Casi había llegado a casa cuando escuché una conmoción en una pila de escombros debajo de la
luminescencia azulada de una lámpara, en un callejón. Al mirar con detenimiento en la pila de latas de
pintura vacías, ruedas de bicicleta sin llantas, varas de cortina oxidadas y cosas por el estilo, vi a una
pequeña criatura. Era algo que podría haber salido de una jarra en una exhibición de un museo o de una
feria de atracciones. Lo que recuerdo con más claridad es la impresión que me causaron sus pálidos
ojos grises, que ya había adivinado eran un rasgo de familia y que me habían mirado muchas veces
desde el otro lado de la cabina en la esquina de la cafetería.

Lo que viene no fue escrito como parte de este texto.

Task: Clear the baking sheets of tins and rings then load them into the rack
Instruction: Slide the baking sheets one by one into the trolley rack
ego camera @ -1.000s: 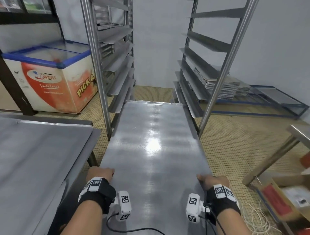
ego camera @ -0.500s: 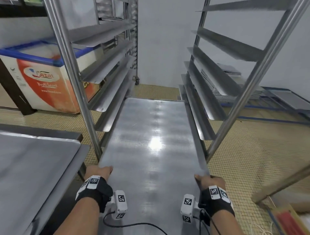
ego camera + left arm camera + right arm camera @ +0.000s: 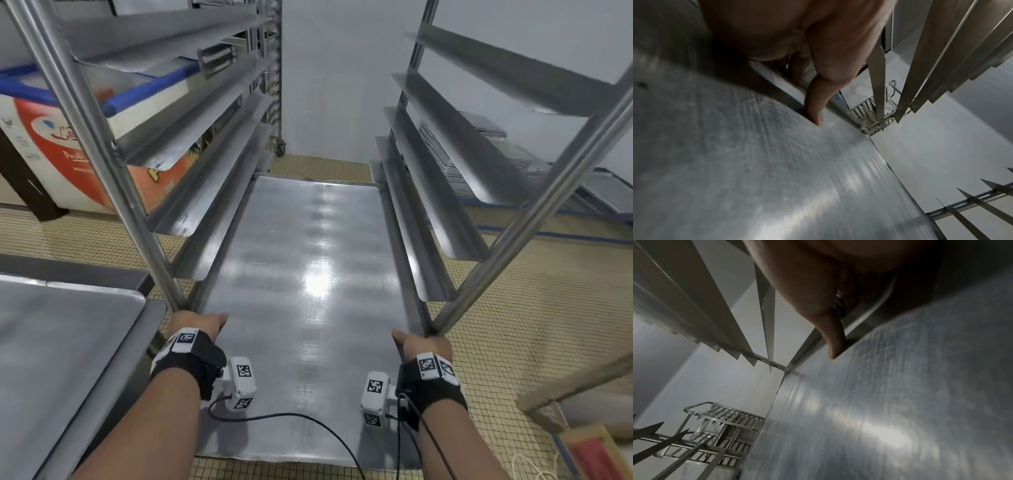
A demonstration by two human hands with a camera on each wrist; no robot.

Estos ojos ahora me miraban acusándome sobre una pila anudada de viejos diarios, esos
montones de crónicas del mundo de las atracciones. Cuando empezaba a alejarme, la criatura reducida
trató de llamarme pero el único sonido que lograba hacer era una voz áspera que brevemente hizo ecos
en el callejón. “No”, había escrito en sus notas para la sexta historia sin terminar. “Me niego a suscribir
este fenómeno del negocio del espectáculo por más tiempo”. Yo, en cambio, había triunfado sobre mi
crisis literaria y sólo quería volver a mi escritorio, el cerebro prácticamente vibrando con una energía
insólita, a pesar de haber pasado otra noche sin dormir.